* To do:
Reproduce exactly, and only, the lines below from the one containing "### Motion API" through the one containing "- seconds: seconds".

==== Dataset extract ====

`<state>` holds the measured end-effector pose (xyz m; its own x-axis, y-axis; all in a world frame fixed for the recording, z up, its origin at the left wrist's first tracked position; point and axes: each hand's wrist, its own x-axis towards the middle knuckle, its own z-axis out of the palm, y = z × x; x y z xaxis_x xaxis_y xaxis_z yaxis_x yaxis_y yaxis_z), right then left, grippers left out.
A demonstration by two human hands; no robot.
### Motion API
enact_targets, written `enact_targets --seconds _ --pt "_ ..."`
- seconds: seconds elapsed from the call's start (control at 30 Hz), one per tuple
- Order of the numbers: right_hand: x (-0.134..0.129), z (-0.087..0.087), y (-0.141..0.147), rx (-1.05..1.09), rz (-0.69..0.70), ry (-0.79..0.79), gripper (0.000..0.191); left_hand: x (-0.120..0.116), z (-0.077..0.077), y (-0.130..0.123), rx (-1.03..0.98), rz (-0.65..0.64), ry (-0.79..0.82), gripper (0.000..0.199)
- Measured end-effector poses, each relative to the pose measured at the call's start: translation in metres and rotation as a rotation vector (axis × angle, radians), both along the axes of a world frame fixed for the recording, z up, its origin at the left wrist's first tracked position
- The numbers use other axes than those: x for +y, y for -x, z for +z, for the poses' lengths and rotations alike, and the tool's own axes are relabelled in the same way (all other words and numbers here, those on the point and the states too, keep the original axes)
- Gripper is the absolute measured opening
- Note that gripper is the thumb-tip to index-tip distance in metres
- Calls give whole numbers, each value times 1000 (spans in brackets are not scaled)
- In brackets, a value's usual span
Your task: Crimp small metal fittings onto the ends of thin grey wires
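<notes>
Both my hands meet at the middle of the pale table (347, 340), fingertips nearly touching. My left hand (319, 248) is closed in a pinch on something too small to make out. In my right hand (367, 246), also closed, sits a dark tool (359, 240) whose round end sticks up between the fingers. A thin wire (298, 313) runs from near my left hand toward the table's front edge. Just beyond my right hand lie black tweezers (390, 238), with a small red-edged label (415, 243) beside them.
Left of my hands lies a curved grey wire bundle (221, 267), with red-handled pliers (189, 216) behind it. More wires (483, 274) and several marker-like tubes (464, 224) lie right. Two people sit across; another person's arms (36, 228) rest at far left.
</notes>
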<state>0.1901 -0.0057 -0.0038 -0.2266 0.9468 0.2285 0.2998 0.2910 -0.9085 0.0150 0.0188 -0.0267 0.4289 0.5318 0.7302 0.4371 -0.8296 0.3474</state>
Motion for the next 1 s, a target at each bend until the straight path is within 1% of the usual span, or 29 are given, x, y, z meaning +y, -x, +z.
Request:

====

* Finished task:
### Motion API
enact_targets, written `enact_targets --seconds _ --pt "_ ..."`
- seconds: seconds elapsed from the call's start (control at 30 Hz), one per tuple

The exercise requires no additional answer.